What do the lines say from the start of the entries through the one containing "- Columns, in"? Repeat them exactly.
################
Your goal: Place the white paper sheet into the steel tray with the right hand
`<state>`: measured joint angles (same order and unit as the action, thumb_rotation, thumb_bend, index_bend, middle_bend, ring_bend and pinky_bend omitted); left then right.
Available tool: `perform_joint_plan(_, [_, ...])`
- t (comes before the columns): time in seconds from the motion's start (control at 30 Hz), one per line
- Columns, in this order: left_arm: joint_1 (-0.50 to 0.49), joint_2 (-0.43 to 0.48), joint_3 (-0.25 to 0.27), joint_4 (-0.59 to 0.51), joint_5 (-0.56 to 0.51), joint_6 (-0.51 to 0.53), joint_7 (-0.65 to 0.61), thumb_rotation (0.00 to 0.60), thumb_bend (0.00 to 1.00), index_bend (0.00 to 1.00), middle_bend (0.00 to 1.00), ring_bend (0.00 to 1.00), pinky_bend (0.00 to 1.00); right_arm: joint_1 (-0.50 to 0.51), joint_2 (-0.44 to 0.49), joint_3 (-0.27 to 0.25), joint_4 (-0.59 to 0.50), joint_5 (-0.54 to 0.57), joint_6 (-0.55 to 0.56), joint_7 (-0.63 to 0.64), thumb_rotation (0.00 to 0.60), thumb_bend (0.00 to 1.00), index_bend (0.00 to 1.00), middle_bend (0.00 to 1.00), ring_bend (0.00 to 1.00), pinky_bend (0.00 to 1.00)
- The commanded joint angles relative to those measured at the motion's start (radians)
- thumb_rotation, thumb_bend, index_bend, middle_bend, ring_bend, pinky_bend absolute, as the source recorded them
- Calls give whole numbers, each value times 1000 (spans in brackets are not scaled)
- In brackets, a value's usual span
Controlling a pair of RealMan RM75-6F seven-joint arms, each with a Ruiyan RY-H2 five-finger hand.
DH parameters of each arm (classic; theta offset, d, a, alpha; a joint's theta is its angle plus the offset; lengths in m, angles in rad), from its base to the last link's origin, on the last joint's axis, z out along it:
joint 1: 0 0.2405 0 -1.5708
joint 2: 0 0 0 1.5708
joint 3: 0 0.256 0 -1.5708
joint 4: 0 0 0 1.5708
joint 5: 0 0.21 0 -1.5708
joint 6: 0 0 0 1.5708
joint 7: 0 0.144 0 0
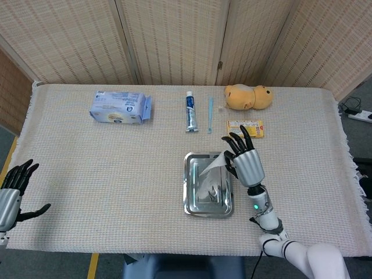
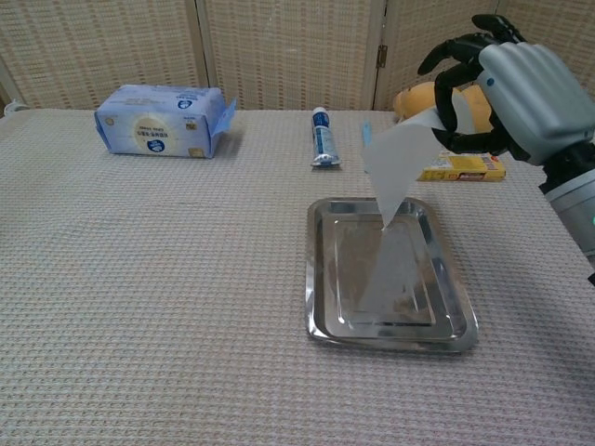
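The right hand (image 2: 521,93) pinches the white paper sheet (image 2: 398,163) by its upper edge, dangling it above the steel tray (image 2: 386,269) near the worktop's front edge. Let go here, I judge the limp sheet could drift or drape over the rim. The left hand (image 1: 13,195) is spread, idle. No label is readable.
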<state>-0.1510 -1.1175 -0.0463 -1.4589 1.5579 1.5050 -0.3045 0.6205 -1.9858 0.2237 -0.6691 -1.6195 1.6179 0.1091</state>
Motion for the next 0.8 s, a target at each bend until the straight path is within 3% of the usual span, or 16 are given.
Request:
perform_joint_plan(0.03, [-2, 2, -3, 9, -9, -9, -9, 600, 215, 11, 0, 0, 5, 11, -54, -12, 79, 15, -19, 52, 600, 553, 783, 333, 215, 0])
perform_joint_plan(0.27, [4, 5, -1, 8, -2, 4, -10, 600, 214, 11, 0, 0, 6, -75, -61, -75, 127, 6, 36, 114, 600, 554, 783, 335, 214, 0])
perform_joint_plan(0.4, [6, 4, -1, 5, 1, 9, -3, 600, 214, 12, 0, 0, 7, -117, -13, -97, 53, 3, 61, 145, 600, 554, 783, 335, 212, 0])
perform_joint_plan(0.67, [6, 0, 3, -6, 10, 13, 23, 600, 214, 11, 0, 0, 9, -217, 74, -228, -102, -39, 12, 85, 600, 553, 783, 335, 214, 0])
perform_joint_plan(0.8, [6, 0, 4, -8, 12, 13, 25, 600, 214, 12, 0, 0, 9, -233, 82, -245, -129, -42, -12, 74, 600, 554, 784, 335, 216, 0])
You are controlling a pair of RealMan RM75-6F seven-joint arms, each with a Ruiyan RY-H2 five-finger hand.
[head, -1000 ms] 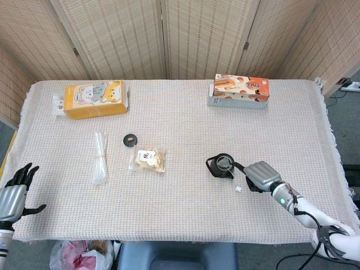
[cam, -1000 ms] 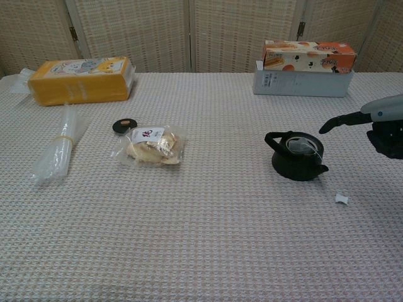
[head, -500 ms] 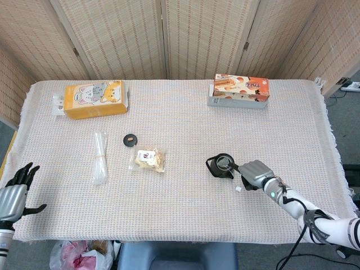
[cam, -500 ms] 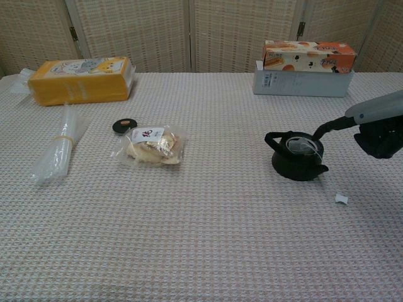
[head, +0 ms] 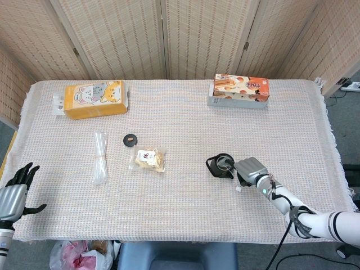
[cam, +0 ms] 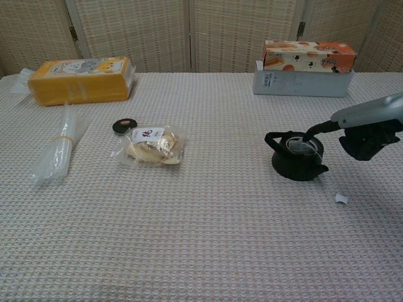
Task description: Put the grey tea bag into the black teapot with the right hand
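Note:
The black teapot (head: 220,166) (cam: 295,158) stands open-topped right of the table's middle. The grey tea bag (cam: 300,146) lies inside it, and its small white tag (cam: 340,199) (head: 238,188) rests on the cloth to the pot's right. My right hand (head: 251,170) (cam: 365,131) is just right of the pot, most fingers curled in. One straight finger (cam: 317,129) reaches over the rim onto the tea bag. My left hand (head: 15,193) hovers with fingers spread at the table's front left corner, seen only in the head view.
A black round lid (head: 130,139) (cam: 124,126) and a clear snack bag (head: 148,159) lie left of centre. A plastic sleeve (head: 100,157) lies further left. A yellow box (head: 95,98) stands back left, an orange box (head: 238,91) back right.
My right hand has slid left toward the teapot, bringing its straight finger from beside the pot to over the opening. The left hand has stayed still.

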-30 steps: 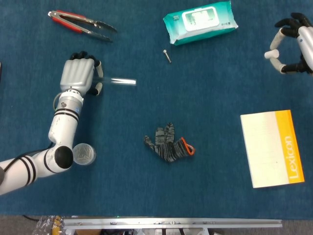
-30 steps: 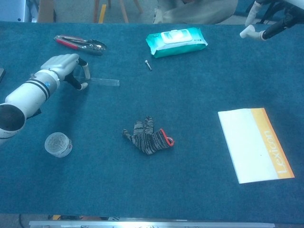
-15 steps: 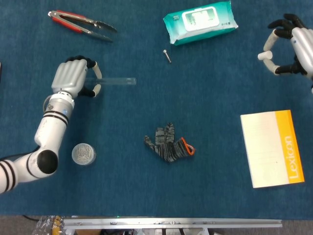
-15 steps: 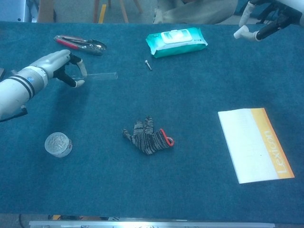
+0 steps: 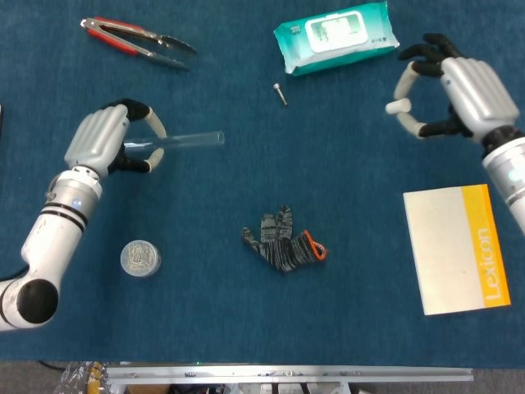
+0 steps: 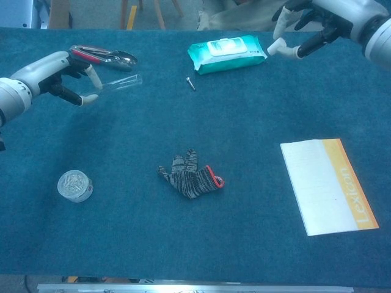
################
• Exercise response
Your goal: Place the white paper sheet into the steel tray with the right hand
`<state>`: measured joint angles (same order and unit as the action, thumb_rotation, thumb_bend, index_bend, middle_bend, ring_bend and pinky_bend omitted); left then right.
Available tool: `perform_joint_plan(_, [_, ...])`
- t (comes before the columns): time in seconds from the motion's start (control at 30 Hz), one per line
- Columns, in this order: left_arm: joint_1 (-0.50 to 0.49), joint_2 (-0.43 to 0.48), joint_3 (-0.25 to 0.27), joint_4 (-0.59 to 0.51), joint_5 (-0.56 to 0.51), joint_6 (-0.51 to 0.53), joint_7 (-0.65 to 0.61), thumb_rotation (0.00 to 0.60), thumb_bend (0.00 to 1.00), index_bend (0.00 to 1.00), middle_bend (0.00 to 1.00), ring_bend (0.00 to 1.00), pinky_bend (0.00 to 1.00); right_arm: joint_1 (-0.50 to 0.51), joint_2 (-0.44 to 0.49), joint_3 (-0.27 to 0.25), joint_4 (-0.59 to 0.50), joint_5 (-0.54 to 0.57), joint_6 (-0.55 to 0.56), joint_7 (-0.63 to 0.64), thumb_rotation (0.00 to 0.60), thumb_bend (0.00 to 1.00), index_bend (0.00 to 1.00), middle_bend (0.00 to 1.00), ring_bend (0.00 to 1.00), pinky_bend (0.00 to 1.00)

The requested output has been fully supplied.